AIM OF THE TASK
Check the entries below for lines with "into"; report only how many there are.

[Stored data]

+--

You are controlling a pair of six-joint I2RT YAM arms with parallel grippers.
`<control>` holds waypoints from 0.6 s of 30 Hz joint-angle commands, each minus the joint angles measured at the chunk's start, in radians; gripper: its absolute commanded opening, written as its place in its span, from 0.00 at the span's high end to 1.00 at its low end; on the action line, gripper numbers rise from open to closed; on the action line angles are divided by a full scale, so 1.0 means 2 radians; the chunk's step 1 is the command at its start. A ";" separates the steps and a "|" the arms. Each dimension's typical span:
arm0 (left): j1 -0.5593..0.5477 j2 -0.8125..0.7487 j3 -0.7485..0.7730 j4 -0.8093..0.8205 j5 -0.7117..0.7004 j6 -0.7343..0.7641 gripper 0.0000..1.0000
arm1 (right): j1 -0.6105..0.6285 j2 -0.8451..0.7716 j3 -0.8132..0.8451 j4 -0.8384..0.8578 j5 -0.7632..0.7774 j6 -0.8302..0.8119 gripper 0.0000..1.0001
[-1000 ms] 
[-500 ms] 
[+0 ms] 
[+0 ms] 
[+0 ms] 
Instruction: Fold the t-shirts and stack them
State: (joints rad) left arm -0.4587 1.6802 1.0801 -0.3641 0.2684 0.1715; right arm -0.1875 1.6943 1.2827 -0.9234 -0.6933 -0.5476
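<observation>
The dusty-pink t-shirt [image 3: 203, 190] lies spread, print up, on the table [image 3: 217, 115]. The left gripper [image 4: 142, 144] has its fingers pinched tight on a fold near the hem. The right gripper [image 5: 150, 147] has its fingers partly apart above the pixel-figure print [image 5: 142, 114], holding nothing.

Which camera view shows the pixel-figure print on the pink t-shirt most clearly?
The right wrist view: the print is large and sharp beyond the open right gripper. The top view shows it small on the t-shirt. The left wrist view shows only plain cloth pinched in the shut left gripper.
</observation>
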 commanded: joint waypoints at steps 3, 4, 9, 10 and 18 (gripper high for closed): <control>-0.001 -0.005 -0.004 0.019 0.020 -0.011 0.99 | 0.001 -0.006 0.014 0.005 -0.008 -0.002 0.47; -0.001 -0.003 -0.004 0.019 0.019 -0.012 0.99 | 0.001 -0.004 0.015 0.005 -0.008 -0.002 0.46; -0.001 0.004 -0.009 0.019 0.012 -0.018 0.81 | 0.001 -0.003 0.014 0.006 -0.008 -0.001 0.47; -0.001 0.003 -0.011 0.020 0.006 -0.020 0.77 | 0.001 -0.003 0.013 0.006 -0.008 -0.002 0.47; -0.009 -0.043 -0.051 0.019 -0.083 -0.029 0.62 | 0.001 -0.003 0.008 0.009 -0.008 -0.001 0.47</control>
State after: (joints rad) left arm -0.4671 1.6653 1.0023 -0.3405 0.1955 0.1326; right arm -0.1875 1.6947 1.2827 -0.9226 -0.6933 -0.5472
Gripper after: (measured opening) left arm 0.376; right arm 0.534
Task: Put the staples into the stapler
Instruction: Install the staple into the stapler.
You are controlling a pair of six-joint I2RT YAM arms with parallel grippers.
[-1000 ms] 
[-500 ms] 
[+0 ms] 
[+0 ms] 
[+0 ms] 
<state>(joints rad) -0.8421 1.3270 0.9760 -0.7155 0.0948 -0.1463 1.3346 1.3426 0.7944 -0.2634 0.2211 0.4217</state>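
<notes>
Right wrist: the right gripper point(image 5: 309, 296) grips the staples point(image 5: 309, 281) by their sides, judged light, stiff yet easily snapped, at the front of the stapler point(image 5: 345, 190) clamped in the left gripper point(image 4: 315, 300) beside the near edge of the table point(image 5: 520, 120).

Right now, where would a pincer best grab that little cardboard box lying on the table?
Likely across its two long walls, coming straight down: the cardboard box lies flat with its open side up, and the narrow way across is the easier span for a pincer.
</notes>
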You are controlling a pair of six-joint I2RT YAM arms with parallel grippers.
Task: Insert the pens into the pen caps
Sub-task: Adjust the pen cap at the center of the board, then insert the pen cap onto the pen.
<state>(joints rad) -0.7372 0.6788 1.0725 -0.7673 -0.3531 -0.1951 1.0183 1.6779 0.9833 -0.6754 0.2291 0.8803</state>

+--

REPLY
3